BRIEF: Give again, unaltered, the lines of the listing below that run from the line having "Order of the" through the line having "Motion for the".

DATA FOR THIS TASK:
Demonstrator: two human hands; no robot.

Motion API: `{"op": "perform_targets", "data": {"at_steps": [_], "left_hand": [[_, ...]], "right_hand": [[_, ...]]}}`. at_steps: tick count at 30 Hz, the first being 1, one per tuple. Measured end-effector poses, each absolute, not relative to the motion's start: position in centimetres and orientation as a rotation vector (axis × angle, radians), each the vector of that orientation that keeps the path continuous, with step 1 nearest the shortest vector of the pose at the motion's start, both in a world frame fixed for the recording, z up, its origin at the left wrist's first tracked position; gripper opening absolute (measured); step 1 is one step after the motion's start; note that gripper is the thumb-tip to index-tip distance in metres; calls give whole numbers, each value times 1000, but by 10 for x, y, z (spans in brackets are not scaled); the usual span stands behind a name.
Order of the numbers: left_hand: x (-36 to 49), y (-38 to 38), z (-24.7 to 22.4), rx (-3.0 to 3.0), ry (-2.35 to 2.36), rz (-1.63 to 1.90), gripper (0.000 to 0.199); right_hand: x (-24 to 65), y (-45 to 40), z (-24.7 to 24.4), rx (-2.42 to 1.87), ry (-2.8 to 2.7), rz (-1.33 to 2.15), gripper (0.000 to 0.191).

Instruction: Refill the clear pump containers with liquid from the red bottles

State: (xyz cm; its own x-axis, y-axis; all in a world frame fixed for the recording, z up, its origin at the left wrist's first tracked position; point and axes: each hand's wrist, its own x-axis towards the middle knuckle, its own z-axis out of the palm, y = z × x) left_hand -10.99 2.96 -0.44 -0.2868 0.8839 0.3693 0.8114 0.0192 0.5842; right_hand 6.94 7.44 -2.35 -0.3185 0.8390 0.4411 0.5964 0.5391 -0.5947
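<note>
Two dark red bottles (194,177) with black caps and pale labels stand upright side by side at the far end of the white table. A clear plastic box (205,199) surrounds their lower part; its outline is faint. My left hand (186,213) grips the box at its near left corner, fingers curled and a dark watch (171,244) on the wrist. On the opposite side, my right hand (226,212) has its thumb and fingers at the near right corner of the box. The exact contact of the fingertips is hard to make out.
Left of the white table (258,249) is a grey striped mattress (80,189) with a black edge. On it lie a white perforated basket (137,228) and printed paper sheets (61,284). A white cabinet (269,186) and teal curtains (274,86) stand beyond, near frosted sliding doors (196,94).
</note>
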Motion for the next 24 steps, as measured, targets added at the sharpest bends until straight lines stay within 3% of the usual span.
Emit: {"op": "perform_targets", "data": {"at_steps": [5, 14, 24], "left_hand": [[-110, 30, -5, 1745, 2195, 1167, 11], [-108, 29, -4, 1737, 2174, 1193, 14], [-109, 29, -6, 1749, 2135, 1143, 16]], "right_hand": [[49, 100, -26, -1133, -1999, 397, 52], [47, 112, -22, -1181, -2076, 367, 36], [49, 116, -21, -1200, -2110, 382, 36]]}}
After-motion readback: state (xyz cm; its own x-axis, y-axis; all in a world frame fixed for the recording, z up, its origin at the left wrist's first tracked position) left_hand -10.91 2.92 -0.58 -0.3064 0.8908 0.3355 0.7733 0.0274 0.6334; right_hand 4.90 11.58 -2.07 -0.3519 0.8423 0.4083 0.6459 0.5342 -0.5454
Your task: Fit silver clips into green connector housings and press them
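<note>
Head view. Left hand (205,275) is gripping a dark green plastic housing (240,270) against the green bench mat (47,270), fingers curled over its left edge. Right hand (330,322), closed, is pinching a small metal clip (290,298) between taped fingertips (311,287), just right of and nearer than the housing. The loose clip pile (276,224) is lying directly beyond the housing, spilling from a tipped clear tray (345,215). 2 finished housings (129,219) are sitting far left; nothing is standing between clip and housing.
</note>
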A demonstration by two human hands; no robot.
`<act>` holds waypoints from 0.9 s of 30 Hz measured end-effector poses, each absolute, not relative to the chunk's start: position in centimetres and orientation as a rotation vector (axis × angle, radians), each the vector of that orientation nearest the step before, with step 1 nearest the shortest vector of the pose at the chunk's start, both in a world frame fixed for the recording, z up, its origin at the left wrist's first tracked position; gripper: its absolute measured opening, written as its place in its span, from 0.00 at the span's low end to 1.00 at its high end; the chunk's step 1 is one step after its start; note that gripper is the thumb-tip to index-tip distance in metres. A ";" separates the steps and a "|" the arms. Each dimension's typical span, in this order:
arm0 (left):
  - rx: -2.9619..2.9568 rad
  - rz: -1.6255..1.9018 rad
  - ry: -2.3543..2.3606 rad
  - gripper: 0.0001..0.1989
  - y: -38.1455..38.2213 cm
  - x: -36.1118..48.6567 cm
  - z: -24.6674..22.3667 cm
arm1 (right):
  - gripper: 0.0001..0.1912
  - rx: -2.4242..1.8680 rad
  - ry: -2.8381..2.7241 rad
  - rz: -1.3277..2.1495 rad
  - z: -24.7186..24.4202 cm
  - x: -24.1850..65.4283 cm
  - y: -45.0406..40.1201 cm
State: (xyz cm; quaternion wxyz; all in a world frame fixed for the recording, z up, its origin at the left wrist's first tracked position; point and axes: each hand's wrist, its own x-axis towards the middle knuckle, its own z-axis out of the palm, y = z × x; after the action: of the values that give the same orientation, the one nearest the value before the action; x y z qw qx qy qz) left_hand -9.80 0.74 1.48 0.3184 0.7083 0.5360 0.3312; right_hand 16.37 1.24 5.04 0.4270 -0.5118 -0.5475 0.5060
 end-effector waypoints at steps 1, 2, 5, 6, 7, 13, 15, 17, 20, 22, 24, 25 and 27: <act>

WRITTEN RESPONSE:
Order of the numbers: left_hand: x (-36 to 49), y (-38 to 38), z (-24.7 to 22.4), rx (-3.0 to 3.0), ry (-2.35 to 2.36), rz (-1.63 to 1.90), gripper (0.000 to 0.199); right_hand: x (-24 to 65), y (-45 to 40), z (-24.7 to 24.4), rx (-2.42 to 1.87), ry (-2.8 to 2.7), rz (-1.33 to 2.15), gripper (0.000 to 0.191).

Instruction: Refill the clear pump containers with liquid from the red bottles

State: (xyz cm; its own x-axis, y-axis; all in a world frame fixed for the recording, z up, its origin at the left wrist's first tracked position; point and axes: each hand's wrist, its own x-axis towards the middle knuckle, its own z-axis out of the palm, y = z × x) left_hand -10.99 2.96 -0.44 -0.2868 0.8839 0.3693 0.8114 0.0192 0.5842; right_hand 6.94 7.44 -2.35 -0.3185 0.8390 0.4411 0.5964 0.5391 -0.5947
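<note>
Two dark red bottles (194,177) with black caps and pale labels stand upright side by side at the far end of the white table. A clear plastic box (205,199) surrounds their lower part; its outline is faint. My left hand (186,213) grips the box at its near left corner, fingers curled and a dark watch (171,244) on the wrist. On the opposite side, my right hand (226,212) has its thumb and fingers at the near right corner of the box. The exact contact of the fingertips is hard to make out.
Left of the white table (258,249) is a grey striped mattress (80,189) with a black edge. On it lie a white perforated basket (137,228) and printed paper sheets (61,284). A white cabinet (269,186) and teal curtains (274,86) stand beyond, near frosted sliding doors (196,94).
</note>
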Motion for the next 24 steps, as measured, targets added at the sharpest bends until straight lines stay within 3% of the usual span.

No additional output will be produced.